At the Edinburgh Filmhouse  from Fri 13 Jul 2018

Leave No Trace opens amongst lush green ferns and sparkling spider webs. 13-year-old Tom and her father Will (played assuredly by Thomasin McKenzie and Ben Foster respectively) hum contentedly while foraging and collecting firewood. Their life outdoors and outside society is gently established, as is their peaceful co-operation and mutually respectful relationship. One night Will wakes in a state – we are unsure if there is a real helicopter or if it is in his nightmares – and she soothes him with a charming conversation about her long-absent mother’s favourite colour. In this easy introduction we learn all we need to about their situation, so that the ensuing development makes complete sense.

The film is based on the novel My Abandonment (by Peter Rock, 2009), and is not about the system letting people down; indeed, the supporting characters are full of kindness and understanding, albeit within limits which are as equally extreme as living the forest life. Leave No Trace clearly establishes our collective standards – group living, state scrutiny, lack of independent decision-making and measurement of sanity through online questionnaires. In reality there is a double desertion: our impotent battle hero forsakes a normal life, and the so-called civilised world cannot embrace him on his required terms.

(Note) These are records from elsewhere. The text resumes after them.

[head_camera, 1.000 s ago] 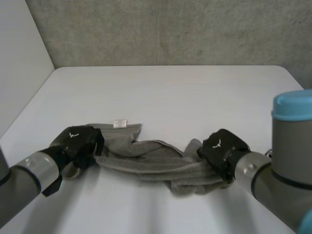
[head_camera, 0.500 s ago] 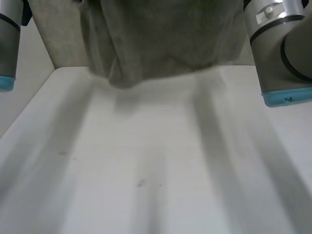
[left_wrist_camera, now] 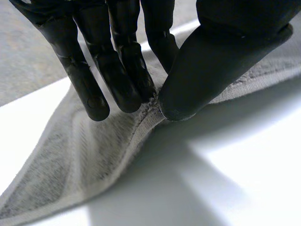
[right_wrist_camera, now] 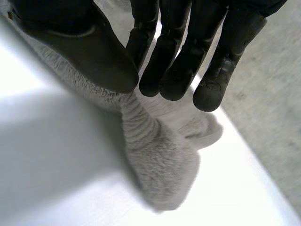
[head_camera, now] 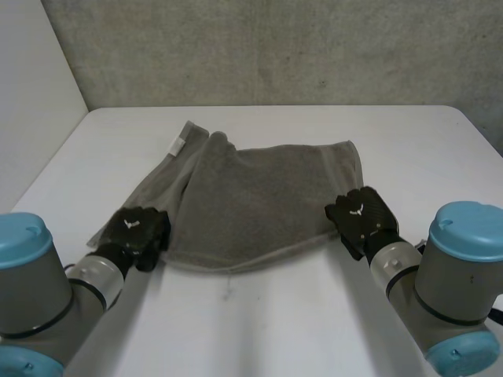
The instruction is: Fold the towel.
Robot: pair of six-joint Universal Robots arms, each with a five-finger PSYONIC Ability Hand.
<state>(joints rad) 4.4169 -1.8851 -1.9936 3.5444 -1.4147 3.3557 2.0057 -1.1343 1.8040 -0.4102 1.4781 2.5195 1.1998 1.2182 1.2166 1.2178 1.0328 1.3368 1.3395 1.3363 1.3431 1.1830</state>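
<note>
Both the left hand (head_camera: 140, 232) and right hand (head_camera: 361, 217) pinch the towel (head_camera: 259, 196) at its near corners. Bunched up before, it now lies spread on the table (head_camera: 299, 322), ready to fold.

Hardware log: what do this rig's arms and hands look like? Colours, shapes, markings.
The left arm and right arm are grey cylinders with silvery wrist bands, each topped by a round light-blue cap. The left hand and right hand are black, each with a small white logo on its back. Fingers are slim, segmented and round-tipped; thumbs are broader.
</note>
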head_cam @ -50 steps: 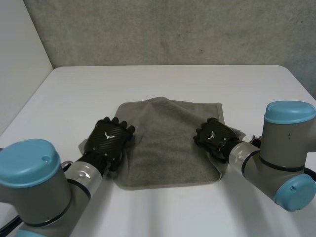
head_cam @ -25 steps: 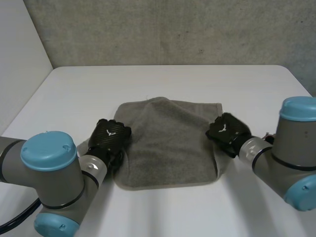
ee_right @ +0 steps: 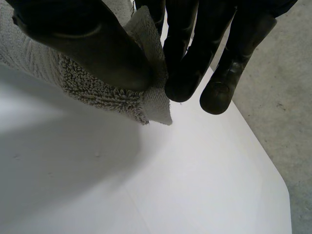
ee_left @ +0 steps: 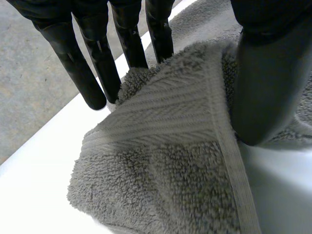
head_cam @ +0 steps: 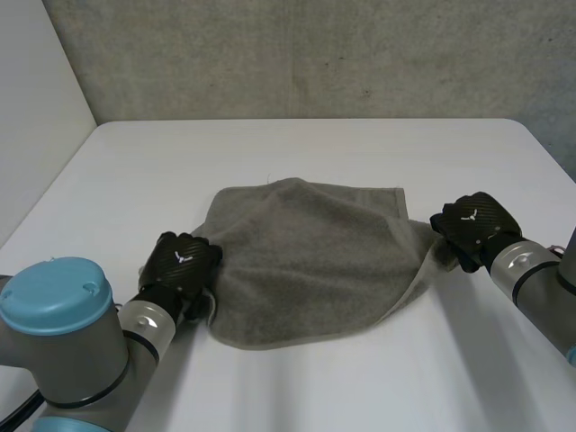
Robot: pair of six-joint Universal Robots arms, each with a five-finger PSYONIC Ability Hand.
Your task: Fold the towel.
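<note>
A grey towel (head_cam: pixel 306 261) lies rumpled in the middle of the white table (head_cam: pixel 297 153). My left hand (head_cam: pixel 180 263) is at its near-left corner. In the left wrist view the thumb (ee_left: pixel 263 83) presses the hemmed corner of the towel (ee_left: pixel 165 161) against the fingers (ee_left: pixel 92 63) behind it. My right hand (head_cam: pixel 472 225) is out to the right and holds the towel's right corner stretched and raised off the table. In the right wrist view that corner of the towel (ee_right: pixel 97 92) is pinched between thumb (ee_right: pixel 87 44) and fingers (ee_right: pixel 190 58).
A grey concrete wall (head_cam: pixel 315 54) rises behind the table's far edge. Bare white table (ee_right: pixel 170 185) lies under the right hand, with concrete floor (ee_right: pixel 282 97) beyond its edge. Both arms reach in from the near side.
The right hand closed on the towel's right corner and pulled it out to the right, stretching the cloth. The left hand slid back toward the near-left corner and its fingers closed in.
</note>
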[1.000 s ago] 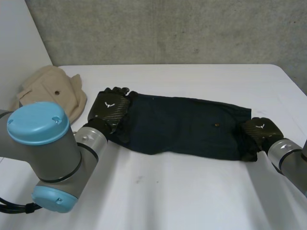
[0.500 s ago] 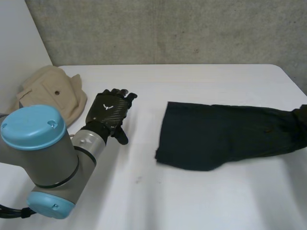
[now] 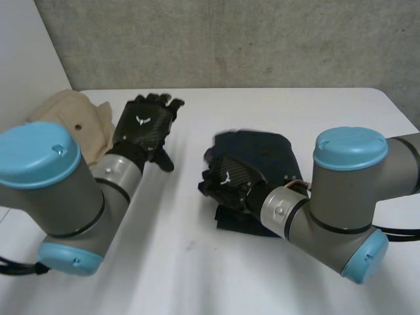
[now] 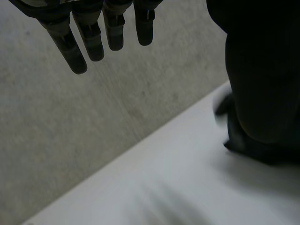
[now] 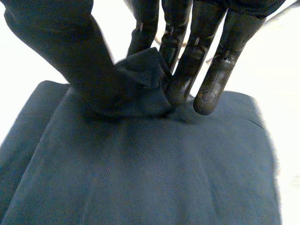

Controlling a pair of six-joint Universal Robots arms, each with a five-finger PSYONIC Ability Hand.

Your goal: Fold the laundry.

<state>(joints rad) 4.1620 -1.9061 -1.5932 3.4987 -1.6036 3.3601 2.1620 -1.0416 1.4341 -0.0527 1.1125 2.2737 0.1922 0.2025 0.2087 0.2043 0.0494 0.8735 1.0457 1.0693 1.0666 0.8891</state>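
At the table's point(image 3: 197, 275) centre, just swept the dark garment point(image 3: 262, 147) over onto itself with the right hand point(image 3: 230, 184) pinching a fold, freed the open, straight-fingered left hand point(image 3: 146, 125): likely one fold made.

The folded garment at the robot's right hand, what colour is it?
The garment is plain dark navy blue, with no pattern. The right wrist view shows it best.
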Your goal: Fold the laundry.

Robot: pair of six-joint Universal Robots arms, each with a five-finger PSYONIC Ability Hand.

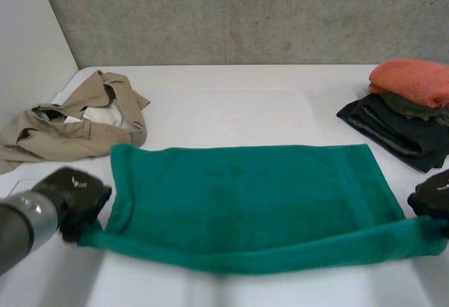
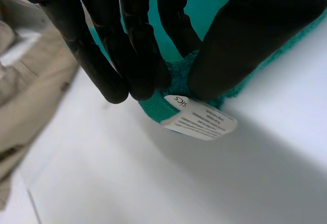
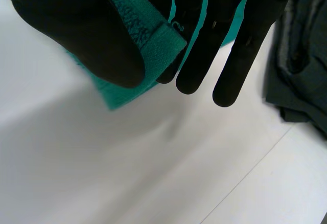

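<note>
Both hands are closed on the towel [image 1: 245,195]. My left hand [image 1: 78,200] pinches the near left corner between the fingers and the thumb. In the left wrist view a white label [image 2: 202,119] sticks out from that corner, just beside the fingertips. My right hand [image 1: 431,196] pinches the near right corner. In the right wrist view the thumb presses the green hem against the fingers, and the other fingers are straight beside it.

The towel is green and lies across the middle of the table [image 1: 231,97]. Its far edge is flat on the surface. Its near edge runs between my two hands and looks a little raised off the table.

One beige garment [image 1: 77,121] lies crumpled at the far left, close to the towel's far left corner. At the far right there is a stack [image 1: 393,128] of dark folded clothes with an orange piece [image 1: 414,79] on top, apart from the towel.
</note>
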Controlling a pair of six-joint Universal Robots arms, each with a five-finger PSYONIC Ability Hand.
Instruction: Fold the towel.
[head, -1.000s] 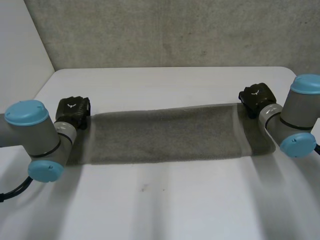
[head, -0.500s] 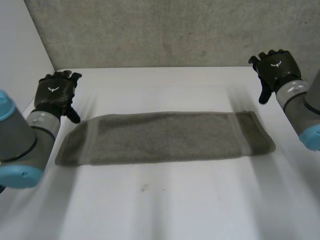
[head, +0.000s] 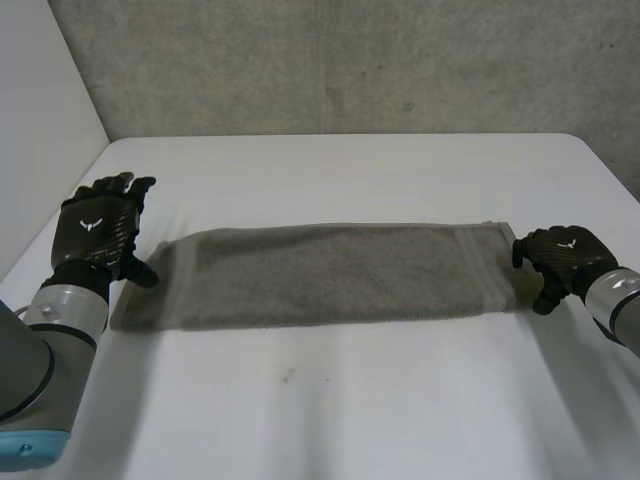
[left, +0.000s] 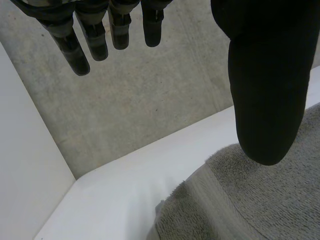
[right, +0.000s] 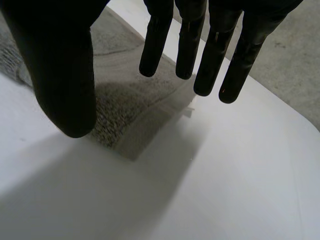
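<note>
**Both hands open at the ends of the flat towel**

The left hand (head: 98, 232) is released. In its wrist view the fingers (left: 75, 50) hang straight and apart, the thumb stands clear of them, and nothing lies between them. The thumb hangs above the towel's left end, and the fingers point past it toward the grey wall (head: 350, 60).

The right hand (head: 562, 262) is released as well. Its fingers (right: 155, 45) are straight and slightly spread and grasp nothing. It hovers just over the towel's right end, where the hemmed corner lies below the fingertips.

The towel (head: 330, 275) lies flat on the white table (head: 350, 400) as one long grey strip. It stretches from one hand to the other, with a hand at each short edge.
</note>
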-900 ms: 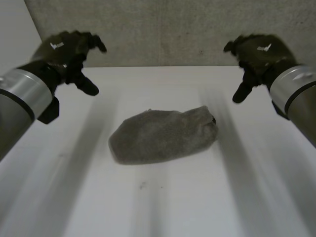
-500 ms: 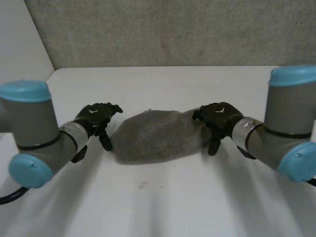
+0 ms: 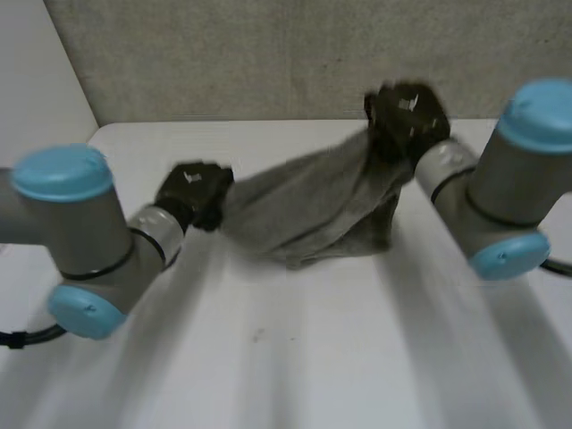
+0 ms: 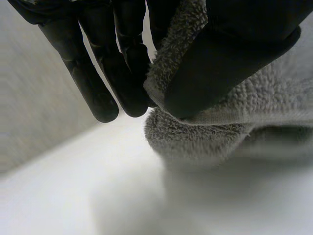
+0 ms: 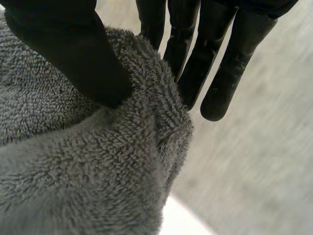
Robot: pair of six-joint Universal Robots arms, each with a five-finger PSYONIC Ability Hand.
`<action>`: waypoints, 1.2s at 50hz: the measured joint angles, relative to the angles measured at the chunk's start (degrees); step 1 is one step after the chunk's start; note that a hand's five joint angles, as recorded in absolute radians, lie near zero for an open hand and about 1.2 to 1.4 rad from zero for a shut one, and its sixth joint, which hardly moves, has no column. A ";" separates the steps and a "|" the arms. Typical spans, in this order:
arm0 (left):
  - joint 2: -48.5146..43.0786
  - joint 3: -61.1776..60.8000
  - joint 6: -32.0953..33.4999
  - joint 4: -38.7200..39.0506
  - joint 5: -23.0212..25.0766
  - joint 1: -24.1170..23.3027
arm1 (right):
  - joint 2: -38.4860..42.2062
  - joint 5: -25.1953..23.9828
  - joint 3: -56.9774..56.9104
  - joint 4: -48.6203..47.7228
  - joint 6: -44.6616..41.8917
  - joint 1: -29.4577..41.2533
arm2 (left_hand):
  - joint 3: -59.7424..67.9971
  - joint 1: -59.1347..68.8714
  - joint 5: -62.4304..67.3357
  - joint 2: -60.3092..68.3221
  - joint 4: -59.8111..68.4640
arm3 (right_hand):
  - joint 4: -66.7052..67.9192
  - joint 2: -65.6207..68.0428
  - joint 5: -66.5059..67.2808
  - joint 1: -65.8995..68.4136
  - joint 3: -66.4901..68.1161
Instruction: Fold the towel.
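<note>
Head view, towel: the grey towel (image 3: pixel 313 210) hangs stretched between the 2 hands above the white table (image 3: pixel 268 357), sagging in the middle. Its lowest fold is close to the table; I cannot tell if it touches.
Head view, left hand: the left hand (image 3: pixel 195 189) is closed on the towel's left end and is the lower of the 2.
Head view, right hand: the right hand (image 3: pixel 407 116) grips the towel's right end, held higher, in front of the grey wall (image 3: pixel 268 54).
Head view, arms: the left arm (image 3: pixel 85 237) and right arm (image 3: pixel 505 192) reach in from either side.
Left wrist view, grip: close up, the left hand (image 4: pixel 225 49) pinches a thick rolled edge of the towel (image 4: pixel 234 112) between its thumb and its straight fingers (image 4: pixel 93 83).
Left wrist view, below: the table (image 4: pixel 58 196) lies under the fingertips.
Right wrist view, grip: the right hand (image 5: pixel 68 54) presses its thumb into a bunched fold of the towel (image 5: pixel 73 171), with straight fingers (image 5: pixel 215 63) behind the cloth.
Right wrist view, texture: the looped pile of the towel is plain here.
</note>
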 measured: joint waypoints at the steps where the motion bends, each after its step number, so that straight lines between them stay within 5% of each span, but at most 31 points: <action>1: 0.00 0.00 0.00 0.00 0.00 0.00 | 0.00 0.00 0.00 0.00 0.00 0.00 | 0.00 0.00 0.00 0.00 0.00 | 0.00 0.00 0.00 0.00 0.00; 8: 18.90 -6.98 -7.85 -0.07 -2.61 -1.39 | -2.02 -0.05 -9.84 3.36 1.14 0.11 | 0.81 0.71 0.96 0.85 0.91 | 0.00 0.00 0.38 0.00 0.01; 14: 24.85 -12.83 -11.67 -0.19 -2.66 -3.35 | 3.59 -0.52 -15.71 7.37 1.20 0.72 | 0.91 0.73 1.16 0.95 1.01 | 0.00 0.00 0.45 0.00 0.01; 21: 19.21 -14.53 -12.05 -0.12 -2.85 -7.66 | 12.07 -2.58 -18.32 10.35 1.18 1.35 | 0.91 0.73 1.16 0.90 1.01 | -0.04 -0.21 0.46 -0.07 -0.19; 25: 11.15 -11.91 -11.63 -0.16 -3.16 -8.76 | 18.13 -3.01 -19.66 11.55 0.63 2.06 | -4.32 -0.12 -2.46 -4.40 -3.84 | -18.27 -16.85 -14.31 -11.56 -17.40; 27: 8.69 -10.67 -11.52 -0.26 -3.22 -8.42 | 19.44 -2.52 -20.18 11.92 0.41 2.21 | -8.28 -5.13 -7.17 -8.38 -8.27 | -43.95 -42.10 -39.30 -33.53 -42.93; 31: 3.54 -7.12 -11.25 -0.53 -3.52 -6.43 | 20.65 0.11 -21.41 12.62 0.00 2.43 | -21.68 -19.06 -20.54 -21.81 -21.61 | -43.95 -42.10 -39.30 -33.53 -42.93; 32: 2.22 -5.84 -11.02 -0.64 -3.70 -5.53 | 19.89 1.66 -21.66 12.87 -0.06 2.44 | -26.88 -23.42 -25.21 -26.99 -26.31 | -55.20 -53.06 -50.30 -41.43 -55.00; 41: 2.92 -3.81 -8.45 -1.03 -5.73 -2.20 | 5.35 4.68 -12.29 13.37 0.37 1.68 | -49.53 -45.94 -48.19 -49.62 -49.35 | -55.21 -53.07 -50.44 -41.43 -55.00; 48: 11.50 -11.31 -8.42 -2.82 -6.76 -1.59 | -6.99 2.99 4.31 13.39 0.48 1.50 | -53.45 -49.86 -52.42 -53.55 -53.46 | -55.21 -53.32 -50.44 -41.43 -55.00; 60: 19.88 -22.50 -12.19 -7.42 -7.30 -2.83 | -14.89 1.04 25.21 12.74 0.79 1.60 | -53.62 -50.00 -52.65 -53.72 -53.68 | -55.21 -53.32 -50.45 -41.43 -55.00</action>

Throughout, the contrasts are vivid: machinery tears down trees for a flora and fauna information board to be erected; the shopping journey across the Portland bridge is noisy with grinding metal; the organised rows of Xmas trees are a stark pretence for a wilderness; and the quiet of their one-time living room and sofa as they lock the door behind them for the first time is a deadened sort of silence compared to the vibrant tranquility of the woods.

Without having to spell out the issues at play, Granik and her fellow screenwriter Anne Rosellini (with whom she collaborated on Winter’s Bone, which won the Grand Jury Prize for a dramatic film in 2010) allow us to comprehend the subtleties of this insurmountable situation. We fully empathise with Tom, a most mature teen, as she struggles with Will’s needs, and the skilfully-crafted conclusion (poignant eye contact, absence of words and a single elegiac violin) allows us to open our hearts to him as well.

Neither patronising nor sentimental despite many tender moments, the essence of the story is encapsulated in the differentiation between the communal beehive (“They can kill you if they want to, so it means a lot to have their trust”), and the isolation of the spider in its web. As the requirements of father and daughter diverge despite their love, we leave the cinema better informed about the results of war on families and the reality of the “damaged” veteran. More, we know that its impossible to hide for long.